European lawmakers are waving research data under web services’ noses, in their ongoing efforts to legislate safeguards for those who use social networks and other websites…
“Only two social networking sites (Bebo and MySpace) … have default settings to make minors’ profiles accessible only to their approved list of contacts,” according to a new report for the European Commission on implementing the continent-wide Safer Social Networking Principles, which were signed in 2009 by 21 services including Facebook.
The EC’s digital agenda VP Neelie Kroes, who now aims to revise the principles as a response, declared herself “disappointed” sites aren’t meeting this threshold. But 14 social networks tested do give minors age-appropriate safety information, respond to requests for help and prevent minors’ profiles from being searched via external search engines.

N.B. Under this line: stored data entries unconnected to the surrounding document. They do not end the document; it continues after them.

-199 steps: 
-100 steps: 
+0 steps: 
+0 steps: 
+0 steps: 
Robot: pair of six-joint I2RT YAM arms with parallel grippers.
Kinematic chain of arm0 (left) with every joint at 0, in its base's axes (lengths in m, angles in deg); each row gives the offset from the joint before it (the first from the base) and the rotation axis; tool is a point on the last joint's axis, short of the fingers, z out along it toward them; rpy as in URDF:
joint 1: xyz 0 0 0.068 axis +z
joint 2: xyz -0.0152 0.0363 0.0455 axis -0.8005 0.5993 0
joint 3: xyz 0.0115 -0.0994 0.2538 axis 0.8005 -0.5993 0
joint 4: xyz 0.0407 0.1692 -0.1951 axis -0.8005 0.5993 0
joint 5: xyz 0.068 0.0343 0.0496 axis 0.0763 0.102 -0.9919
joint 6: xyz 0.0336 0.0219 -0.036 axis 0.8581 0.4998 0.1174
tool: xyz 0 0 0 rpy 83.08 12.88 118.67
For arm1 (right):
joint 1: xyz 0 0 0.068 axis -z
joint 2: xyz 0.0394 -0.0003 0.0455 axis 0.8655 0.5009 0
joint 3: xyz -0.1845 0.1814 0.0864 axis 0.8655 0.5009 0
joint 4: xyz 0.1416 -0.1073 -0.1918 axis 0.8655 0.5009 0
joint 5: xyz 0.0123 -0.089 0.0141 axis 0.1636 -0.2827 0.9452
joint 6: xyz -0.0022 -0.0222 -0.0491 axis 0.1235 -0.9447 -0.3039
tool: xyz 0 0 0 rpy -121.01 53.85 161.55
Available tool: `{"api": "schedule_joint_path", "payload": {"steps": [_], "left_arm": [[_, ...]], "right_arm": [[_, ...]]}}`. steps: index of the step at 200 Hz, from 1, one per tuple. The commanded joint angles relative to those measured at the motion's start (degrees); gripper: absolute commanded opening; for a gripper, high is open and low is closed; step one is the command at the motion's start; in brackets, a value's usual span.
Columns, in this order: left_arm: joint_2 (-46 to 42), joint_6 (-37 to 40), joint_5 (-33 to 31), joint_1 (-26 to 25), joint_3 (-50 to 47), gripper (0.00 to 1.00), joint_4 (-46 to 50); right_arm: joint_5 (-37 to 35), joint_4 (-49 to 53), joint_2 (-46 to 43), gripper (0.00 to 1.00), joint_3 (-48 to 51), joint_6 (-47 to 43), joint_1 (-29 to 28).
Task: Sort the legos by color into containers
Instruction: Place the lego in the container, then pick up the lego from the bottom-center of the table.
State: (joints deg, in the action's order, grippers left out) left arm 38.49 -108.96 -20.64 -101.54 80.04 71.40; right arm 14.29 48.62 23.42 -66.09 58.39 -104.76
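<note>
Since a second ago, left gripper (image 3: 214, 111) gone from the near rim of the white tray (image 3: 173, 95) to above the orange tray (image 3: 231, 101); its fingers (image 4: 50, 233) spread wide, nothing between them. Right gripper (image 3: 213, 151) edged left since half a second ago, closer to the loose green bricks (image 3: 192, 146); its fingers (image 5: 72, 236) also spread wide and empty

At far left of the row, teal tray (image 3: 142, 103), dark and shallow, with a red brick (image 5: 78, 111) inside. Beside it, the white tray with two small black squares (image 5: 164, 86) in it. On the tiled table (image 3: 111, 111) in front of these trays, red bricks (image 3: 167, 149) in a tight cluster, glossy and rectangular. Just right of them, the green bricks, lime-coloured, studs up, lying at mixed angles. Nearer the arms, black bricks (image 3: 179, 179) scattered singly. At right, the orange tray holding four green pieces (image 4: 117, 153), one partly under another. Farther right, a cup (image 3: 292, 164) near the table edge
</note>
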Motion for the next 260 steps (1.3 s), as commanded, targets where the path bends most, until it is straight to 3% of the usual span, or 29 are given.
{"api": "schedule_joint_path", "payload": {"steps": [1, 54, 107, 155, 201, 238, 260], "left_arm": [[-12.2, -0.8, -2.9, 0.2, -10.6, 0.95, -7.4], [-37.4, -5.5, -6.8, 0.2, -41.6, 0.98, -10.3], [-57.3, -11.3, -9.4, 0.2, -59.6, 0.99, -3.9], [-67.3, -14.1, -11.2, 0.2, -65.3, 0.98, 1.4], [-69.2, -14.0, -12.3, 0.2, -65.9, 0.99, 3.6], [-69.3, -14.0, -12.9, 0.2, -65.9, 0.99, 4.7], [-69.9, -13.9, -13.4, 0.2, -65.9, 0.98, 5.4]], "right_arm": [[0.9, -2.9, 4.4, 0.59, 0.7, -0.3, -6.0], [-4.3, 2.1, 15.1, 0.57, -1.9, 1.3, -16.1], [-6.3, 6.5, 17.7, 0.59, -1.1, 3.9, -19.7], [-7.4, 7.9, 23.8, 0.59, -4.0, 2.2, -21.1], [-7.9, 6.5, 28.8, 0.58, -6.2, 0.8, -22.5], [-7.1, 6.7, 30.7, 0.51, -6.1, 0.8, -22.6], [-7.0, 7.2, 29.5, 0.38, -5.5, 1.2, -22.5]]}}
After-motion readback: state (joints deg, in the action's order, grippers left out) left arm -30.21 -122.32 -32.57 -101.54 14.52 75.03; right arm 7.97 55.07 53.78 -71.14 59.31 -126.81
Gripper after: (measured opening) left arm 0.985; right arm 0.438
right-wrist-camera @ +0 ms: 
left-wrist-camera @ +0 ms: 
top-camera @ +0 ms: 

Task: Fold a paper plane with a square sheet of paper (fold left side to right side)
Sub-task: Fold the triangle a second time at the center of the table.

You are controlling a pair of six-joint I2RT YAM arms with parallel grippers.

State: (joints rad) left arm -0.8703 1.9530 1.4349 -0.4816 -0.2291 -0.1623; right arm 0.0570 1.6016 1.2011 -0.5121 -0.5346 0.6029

Perhaps a boost to Facebook’s ambitions to open to under-13s – the research found Facebook is amongst the sites which has terms of use that are easy for minors to understand
It’s not just kids the EC is looking out for. According to a separate privacy survey commissioned by it, “70 percent (of social networkers and online shoppers) said they were concerned about how companies use this data and they think that they have only partial, if any, control of their own data. 74 percent want to give their specific consent before their data is collected and processed on the internet.”
In November, the EC declared it would strengthen its 16-year-old data protection directive to give consumers more control. One result was a recent ruling that web operators must explicitly inform users when their data is being kept in cookies.